Bucharest, Milan, Rome, Edinburgh, Lisbon, London, Istanbul, Belgrade, and Athens play host to some of the most passionate yet diametrically opposed derbies in Europe, divided between classes, political ideologies, and social issues. With many people pointing to the tensions and rivalries as a negative aspect of the global game, yet the personality adds a deep and rich context to the game in developing its identity.

With the long-standing political rivalry between FC Barcelona and Real Madrid, tensions from the Franco era come to a boil during every El Clasico encounter. The repression that the now semi-autonomous region of Catalonia received during the dictatorship of fascist Francisco Franco has forged an identity for the club and the Catalan people. The region was stripped of its integrity, but supporters can point to the Copa de Generalísimo victory over Franco’s beloved Real Madrid as retribution for their pain and suffering incurred. Toppling a restrictive Spanish national identity in Catalonia is above an arm struggle; it takes place on the pitch.

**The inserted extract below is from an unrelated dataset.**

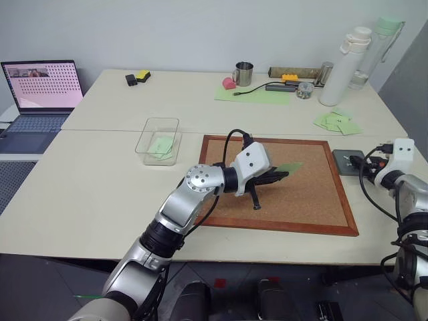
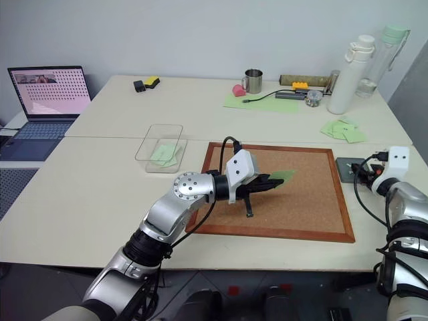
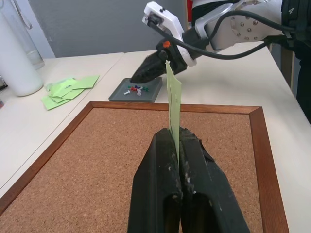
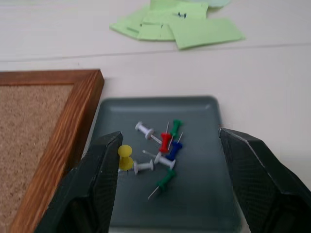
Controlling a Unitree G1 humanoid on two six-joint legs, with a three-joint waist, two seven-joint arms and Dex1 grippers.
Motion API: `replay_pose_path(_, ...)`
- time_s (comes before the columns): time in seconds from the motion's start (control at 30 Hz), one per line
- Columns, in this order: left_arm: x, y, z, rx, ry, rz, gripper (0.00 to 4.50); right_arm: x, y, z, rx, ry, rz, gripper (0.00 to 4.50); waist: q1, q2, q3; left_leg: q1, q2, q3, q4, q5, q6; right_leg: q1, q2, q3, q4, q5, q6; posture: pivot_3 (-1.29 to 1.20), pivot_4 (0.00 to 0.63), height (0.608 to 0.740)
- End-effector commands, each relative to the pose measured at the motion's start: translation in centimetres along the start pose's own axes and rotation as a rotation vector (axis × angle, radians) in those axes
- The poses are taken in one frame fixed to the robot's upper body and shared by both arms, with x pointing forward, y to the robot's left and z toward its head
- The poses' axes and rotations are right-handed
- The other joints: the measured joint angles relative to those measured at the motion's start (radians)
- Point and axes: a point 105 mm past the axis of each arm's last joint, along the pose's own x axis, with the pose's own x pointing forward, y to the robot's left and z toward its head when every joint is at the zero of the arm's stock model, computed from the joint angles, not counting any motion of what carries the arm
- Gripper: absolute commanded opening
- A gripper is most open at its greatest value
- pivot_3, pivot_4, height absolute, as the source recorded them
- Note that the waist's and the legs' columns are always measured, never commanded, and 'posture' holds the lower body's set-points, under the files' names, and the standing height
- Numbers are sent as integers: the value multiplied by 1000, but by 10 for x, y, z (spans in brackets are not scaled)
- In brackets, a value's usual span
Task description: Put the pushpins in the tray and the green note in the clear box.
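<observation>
The left gripper (image 3: 181, 145) hangs over the corkboard (image 1: 307, 194) with its two black fingers pressed together on the lower edge of the green note (image 3: 173, 99), which stands up thin and edge-on from between the tips. Past that claw, beyond the board's far wooden frame, sits the tray (image 4: 199, 114), and the right gripper (image 4: 167, 187) hovers right above it with its fingers spread wide and nothing between them. Between and just ahead of those open fingers lie the pushpins (image 4: 163, 148), a small cluster of white, red, blue, green and one yellow inside the tray. A heap of green notes (image 4: 177, 26) lies on the table further ahead of the right claw. The clear box (image 1: 159, 140) rests on the table off the corkboard's other side, behind the left claw's wrist, with green paper lying in it
</observation>
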Motion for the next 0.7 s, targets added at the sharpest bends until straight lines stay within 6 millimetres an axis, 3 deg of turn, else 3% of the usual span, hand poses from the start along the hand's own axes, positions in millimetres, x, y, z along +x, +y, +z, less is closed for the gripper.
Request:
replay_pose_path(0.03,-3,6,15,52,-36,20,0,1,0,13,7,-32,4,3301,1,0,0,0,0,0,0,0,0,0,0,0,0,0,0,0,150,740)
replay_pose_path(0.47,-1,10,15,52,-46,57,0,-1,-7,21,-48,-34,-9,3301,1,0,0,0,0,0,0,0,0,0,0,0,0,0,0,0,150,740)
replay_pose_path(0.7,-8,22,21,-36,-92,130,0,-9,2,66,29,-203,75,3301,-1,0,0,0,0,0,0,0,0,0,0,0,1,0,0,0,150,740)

It is this transcendence of sports, politics, and social issues that makes football the beautiful game. The American sporting psyche has no room for societal values because American society in the post-industrial era has not had the same kind of social upheaval that Europe or many parts of the world have undergone. The willingness of clubs and their supporters to wear their hearts on their sleeves in the sporting and political sense is what truly draws me to game, a sport with self-realized social impact in often delicate climate.